The journal’s importance becomes clear as we learn of Naberius’ plan to reanimate thousands upon thousands of corpses using Frankenstein’s work. He employs Terra (Strahovski) to solve the problem of reanimation but she has no idea of his true motives. Adam infiltrates the demons’ hideout and discovers (quite easily) what’s going on. He escapes (with the journal), and later coerces Terra into helping him. Naberius forges ahead with his plan, forcing Terra’s colleague Carl (Bell) to finish the process. Adam leads the gargoyles to the demons’ hideout for one last ditch effort to stop the corpses being reanimated and inhabited by fallen demons (and by extension, save mankind etc. etc.).

I, Frankenstein - scene

Based on the comic book by Kevin Grevioux (who also has a small role and was responsible for the Underworld series), I, Frankenstein conforms to that series’ visual styling, with thick greys and steely blues dominating the palette throughout with only the bursts of flame that signify a demon’s descending to alleviate the gloom. There’s the usual over-reliance on wanton destruction and well-choreographed if now slightly generic action beats, a plot that puts a stranglehold on logic and common sense, character motivations that often change from scene to scene, emotive outbursts that come and go without acknowledgement, twists and turns that you can see coming from a century away, acting that veers from unintentionally hilarious to po-faced in its attempts to be serious, direction that makes the action sequences feel flat and uninvolving (as well as confusing), dialogue that even the most dedicated actors – and Eckhart, Nighy and Otto in particular are no slouches – could ever add credibility to, and a stubborn refusal to be anything other than a mess of half-realised intentions and sub-par dramatics.

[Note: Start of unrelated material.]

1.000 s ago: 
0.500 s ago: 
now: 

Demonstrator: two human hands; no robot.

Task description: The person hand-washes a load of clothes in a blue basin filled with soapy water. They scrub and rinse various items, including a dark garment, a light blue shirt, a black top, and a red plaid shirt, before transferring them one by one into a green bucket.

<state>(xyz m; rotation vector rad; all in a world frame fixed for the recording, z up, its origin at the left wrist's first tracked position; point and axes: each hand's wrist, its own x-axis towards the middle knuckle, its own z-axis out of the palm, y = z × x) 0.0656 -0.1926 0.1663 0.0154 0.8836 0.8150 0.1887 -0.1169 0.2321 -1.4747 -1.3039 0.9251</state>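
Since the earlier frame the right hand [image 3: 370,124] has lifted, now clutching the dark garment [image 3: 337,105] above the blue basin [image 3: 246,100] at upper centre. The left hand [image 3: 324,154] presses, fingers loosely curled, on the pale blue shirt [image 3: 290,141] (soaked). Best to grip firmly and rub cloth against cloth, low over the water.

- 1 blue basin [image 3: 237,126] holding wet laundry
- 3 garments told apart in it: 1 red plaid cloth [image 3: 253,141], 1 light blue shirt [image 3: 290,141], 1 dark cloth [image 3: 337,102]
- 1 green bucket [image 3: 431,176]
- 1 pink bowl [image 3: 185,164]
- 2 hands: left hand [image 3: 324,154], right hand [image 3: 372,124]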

The problem with I, Frankenstein (and pretty much all the other action fantasy movies that clog up our screens) is its inability to give even its target audience something new to enjoy. Any fan of this particular genre will be disappointed by the lack of invention here, and while no one’s expecting Shakespeare, would it really have hurt the process to provide some depth to things, some gravitas? The story of Frankenstein’s creation is a tragedy, but here the character is reduced to the kind of hate-filled killing machine that wouldn’t look out of place in a vigilante movie; it’s a one-note characterisation that undermines both the character’s legacy and its iconic status. (In the end credits, Mary Shelley receives Special Thanks, but it’s hard to tell if the filmmakers are being ironic or genuine.)

Movies like this will always be green-lit by studios or find investors because they generally make their money back through ancillary sales – and hey, bad movies get made every day anyway – but what galls this particular reviewer is that nobody seems to want to make a movie that isn’t so derivative of every other movie like it. There’s something to be said for giving the audience what they want, but as the box office returns for I, Frankenstein have proved, too much of a (relatively) good thing can be off-putting. At this stage a sequel is probably inevitable and if it is, let’s hope whoever takes up the reins decides to take a little more care with the material and its presentation, and maybe tries something a little bit more interesting and/or different (though I’m betting they won’t).

Rating: 3/10 – a bad movie through and through with some dreadful performances (Courtney, Strahovski) married to a dreadful script and direction (both courtesy of Beattie), and a dreadful misappropriation of a classic literary character; I, Frankenstein should be avoided at all costs, and doesn’t even rate as a guilty pleasure.